GOAL: block a range of IP addresses from any access to the server on any port WHY: I'm looking at access logs and we have a known Russian spam network range of 188.143.232.000-220.127.116.11; post spam comments to our wordpress at the rate of 1 a minute. I believe the WP module AKISMET is handingly these, but i would like to have the expertise to add REJECTs to the IpTables when I do see this happening. I'm trying to pay better attention to the logs...
SO: I assume in the IP Tables GUI we start by
Rule Comment: Block Russian Cialis/Viagra pushers Action to take "REJECT" ICMP Type ICMP-Host-prohibited (would default work)

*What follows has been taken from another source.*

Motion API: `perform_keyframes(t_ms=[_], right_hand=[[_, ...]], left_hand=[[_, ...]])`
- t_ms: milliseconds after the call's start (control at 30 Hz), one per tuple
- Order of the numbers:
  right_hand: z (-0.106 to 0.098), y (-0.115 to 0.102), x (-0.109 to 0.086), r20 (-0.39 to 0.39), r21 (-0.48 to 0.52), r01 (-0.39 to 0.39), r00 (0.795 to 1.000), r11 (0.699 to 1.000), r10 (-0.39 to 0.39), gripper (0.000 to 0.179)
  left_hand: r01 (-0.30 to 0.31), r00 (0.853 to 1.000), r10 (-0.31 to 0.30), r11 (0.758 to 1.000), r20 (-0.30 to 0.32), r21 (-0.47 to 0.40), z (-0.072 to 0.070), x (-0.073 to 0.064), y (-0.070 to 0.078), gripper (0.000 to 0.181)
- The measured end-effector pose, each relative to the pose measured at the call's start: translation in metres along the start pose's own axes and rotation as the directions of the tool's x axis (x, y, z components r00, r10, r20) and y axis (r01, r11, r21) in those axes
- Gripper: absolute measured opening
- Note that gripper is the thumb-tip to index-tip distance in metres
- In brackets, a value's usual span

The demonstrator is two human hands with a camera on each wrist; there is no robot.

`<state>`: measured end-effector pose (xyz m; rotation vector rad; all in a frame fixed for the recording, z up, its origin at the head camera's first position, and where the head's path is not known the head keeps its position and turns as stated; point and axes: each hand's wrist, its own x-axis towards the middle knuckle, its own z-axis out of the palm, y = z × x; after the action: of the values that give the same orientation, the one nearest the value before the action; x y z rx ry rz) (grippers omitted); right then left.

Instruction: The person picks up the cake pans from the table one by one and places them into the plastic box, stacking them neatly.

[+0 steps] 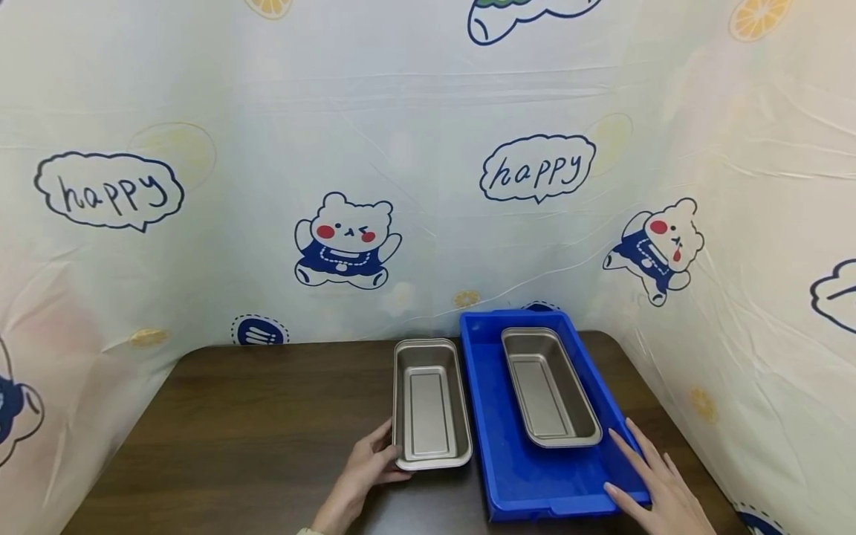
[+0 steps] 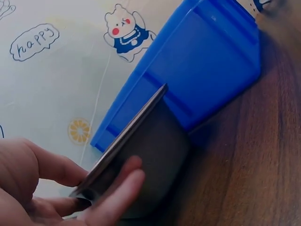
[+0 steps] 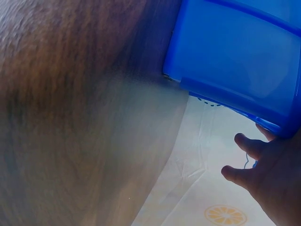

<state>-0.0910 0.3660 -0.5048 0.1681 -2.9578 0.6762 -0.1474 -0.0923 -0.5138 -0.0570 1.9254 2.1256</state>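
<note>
A metal loaf pan [image 1: 428, 409] is on the brown table, just left of a blue plastic tray [image 1: 518, 487]. My left hand [image 1: 364, 472] grips its rim at the near left corner, thumb over the edge and fingers underneath. In the left wrist view, the pan [image 2: 160, 155] shows its outer wall, with the fingers of the hand [image 2: 108, 193] against it. A second loaf pan [image 1: 551, 390] lies inside the tray, toward its right side. Fingers spread, my right hand [image 1: 658, 487] is at the tray's near right corner, fingertips right at the rim.
The dark brown table [image 1: 254, 423] extends to the left of the pans. A pale printed cloth [image 1: 428, 148] with bears and lettering hangs behind the table and along both sides. The tray's far end sits close to the cloth at the back edge.
</note>
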Motion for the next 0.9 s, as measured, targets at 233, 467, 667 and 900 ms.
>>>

Then we have the long "conditions' section of the form
Source address or network: Is this where I enter an IP? Can I enter a range?
then the rest of these which are marked as "ignore" ... i am not sure what can or cannot be ignored..
If you could put tool tips on that form that would help. Bottom Line:
what is the simplest entry(s) I need to make to block 1 IP or a range of IP's? from access to any port.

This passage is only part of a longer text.